#### [Assignment]
Would you print exactly the lines that begin the listing and continue through the line holding "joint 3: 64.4"? No pictures, please.

#### [Exercise data]
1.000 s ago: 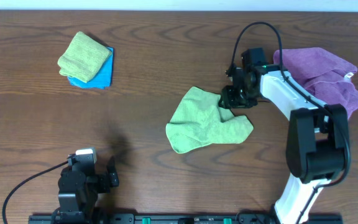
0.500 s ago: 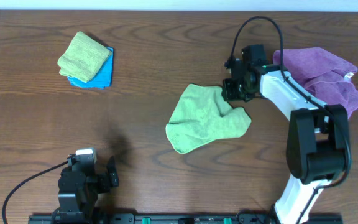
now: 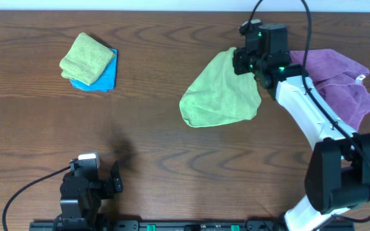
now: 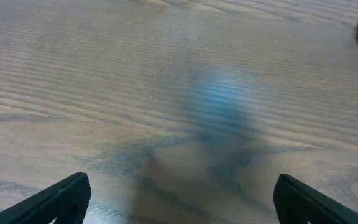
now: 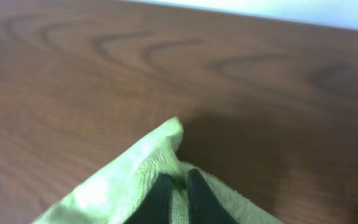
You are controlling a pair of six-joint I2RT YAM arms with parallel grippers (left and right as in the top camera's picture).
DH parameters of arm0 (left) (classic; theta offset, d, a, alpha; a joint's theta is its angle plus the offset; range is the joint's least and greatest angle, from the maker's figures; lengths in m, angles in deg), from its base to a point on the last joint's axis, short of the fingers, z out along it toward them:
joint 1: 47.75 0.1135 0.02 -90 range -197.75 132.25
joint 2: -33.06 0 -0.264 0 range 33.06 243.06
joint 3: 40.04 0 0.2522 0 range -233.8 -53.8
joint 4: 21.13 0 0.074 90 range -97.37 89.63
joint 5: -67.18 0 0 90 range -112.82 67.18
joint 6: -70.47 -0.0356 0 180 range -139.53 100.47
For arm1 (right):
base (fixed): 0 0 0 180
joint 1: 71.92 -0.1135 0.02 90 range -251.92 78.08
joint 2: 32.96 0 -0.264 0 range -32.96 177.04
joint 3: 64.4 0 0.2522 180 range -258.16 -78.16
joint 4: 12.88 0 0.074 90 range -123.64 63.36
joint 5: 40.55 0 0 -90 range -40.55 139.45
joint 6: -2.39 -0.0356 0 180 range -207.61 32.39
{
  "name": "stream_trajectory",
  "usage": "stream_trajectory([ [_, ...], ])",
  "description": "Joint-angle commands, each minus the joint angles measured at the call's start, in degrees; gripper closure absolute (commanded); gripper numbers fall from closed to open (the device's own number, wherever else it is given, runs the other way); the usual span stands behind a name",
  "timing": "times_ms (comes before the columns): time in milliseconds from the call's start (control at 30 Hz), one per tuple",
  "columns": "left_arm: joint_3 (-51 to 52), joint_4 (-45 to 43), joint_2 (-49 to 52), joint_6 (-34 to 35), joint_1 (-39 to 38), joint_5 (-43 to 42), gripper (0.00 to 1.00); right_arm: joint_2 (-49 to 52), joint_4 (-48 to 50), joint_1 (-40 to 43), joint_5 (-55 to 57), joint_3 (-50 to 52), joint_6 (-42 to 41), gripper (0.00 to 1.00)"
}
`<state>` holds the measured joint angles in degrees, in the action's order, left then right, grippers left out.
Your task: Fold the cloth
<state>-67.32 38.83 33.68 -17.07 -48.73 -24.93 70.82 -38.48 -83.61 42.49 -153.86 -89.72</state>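
Note:
A light green cloth (image 3: 220, 95) hangs from my right gripper (image 3: 241, 62), lifted by its upper right corner while its lower part drapes toward the table's middle. In the right wrist view the two black fingers (image 5: 178, 190) are pinched shut on a fold of the green cloth (image 5: 123, 186). My left gripper (image 4: 179, 199) is open and empty over bare wood at the front left; only its two black fingertips show.
A folded olive-green cloth (image 3: 87, 58) lies on a folded blue cloth (image 3: 106, 78) at the back left. A crumpled purple cloth pile (image 3: 339, 80) lies at the back right, under the right arm. The table is dark wood.
My right gripper has lifted the green cloth's corner up and toward the back. The cloth has unfurled and shifted back and right. The left arm has not moved.

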Motion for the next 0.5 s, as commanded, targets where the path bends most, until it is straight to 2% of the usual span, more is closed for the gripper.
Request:
stream_trajectory([
  [0,0.28,0.72,-0.37,-1.2,-0.22,1.03,0.05,0.39,1.38,-1.84,10.38,-0.39,0.92,0.62],
  [67,0.28,0.72,-0.37,-1.2,-0.22,1.03,0.05,0.35,0.85,-2.29,14.64,-0.39,0.9,0.48],
  [100,0.28,0.72,-0.37,-1.2,-0.22,1.03,0.05,0.35,0.17,-2.4,15.67,-0.39,0.9,0.46],
  [200,0.28,0.72,-0.37,-1.2,-0.22,1.03,0.05,0.02,-3.63,-2.49,16.41,-0.39,-0.09,0.41],
  [300,0.28,0.72,-0.37,-1.2,-0.22,1.03,0.05,-1.46,-10.1,-2.36,15.89,-0.39,-4.96,0.37],
  [467,0.28,0.72,-0.37,-1.2,-0.22,1.03,0.05,-5.44,-24.52,-1.81,13.44,-0.39,-13.73,0.36],
])
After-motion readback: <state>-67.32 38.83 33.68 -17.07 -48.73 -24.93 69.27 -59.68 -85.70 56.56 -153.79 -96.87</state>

#### [Finished exercise]
1.000 s ago: 
0.500 s ago: 
now: 
now: 
now: 
You are controlling a pair of six-joint I2RT YAM arms with parallel grippers (left and right as in the top camera's picture).
DH parameters of arm0 (left) (classic; theta offset, d, a, alpha; a joint's theta is its angle plus the offset; range is the joint's least and greatest angle, from the maker's figures; lengths in m, angles in deg), from its base to a point on the last joint's axis, short of the fingers, z out along it toward them:
joint 1: 47.75 0.1135 0.02 -90 range -197.75 132.25
joint 2: -33.06 0 -0.264 0 range 33.06 243.06
joint 3: 40.04 0 0.2522 0 range -233.8 -53.8
joint 4: 21.13 0 0.074 90 range -97.37 89.63
joint 5: -67.18 0 0 90 range -112.82 67.18
joint 6: -70.47 -0.0356 0 180 range -139.53 100.47
For arm1 (right):
base (fixed): 0 0 0 180
joint 1: 71.92 -0.1135 0.02 90 range -251.92 78.08
joint 2: 32.96 0 -0.264 0 range -32.96 177.04
joint 3: 64.4 0 0.2522 180 range -258.16 -78.16

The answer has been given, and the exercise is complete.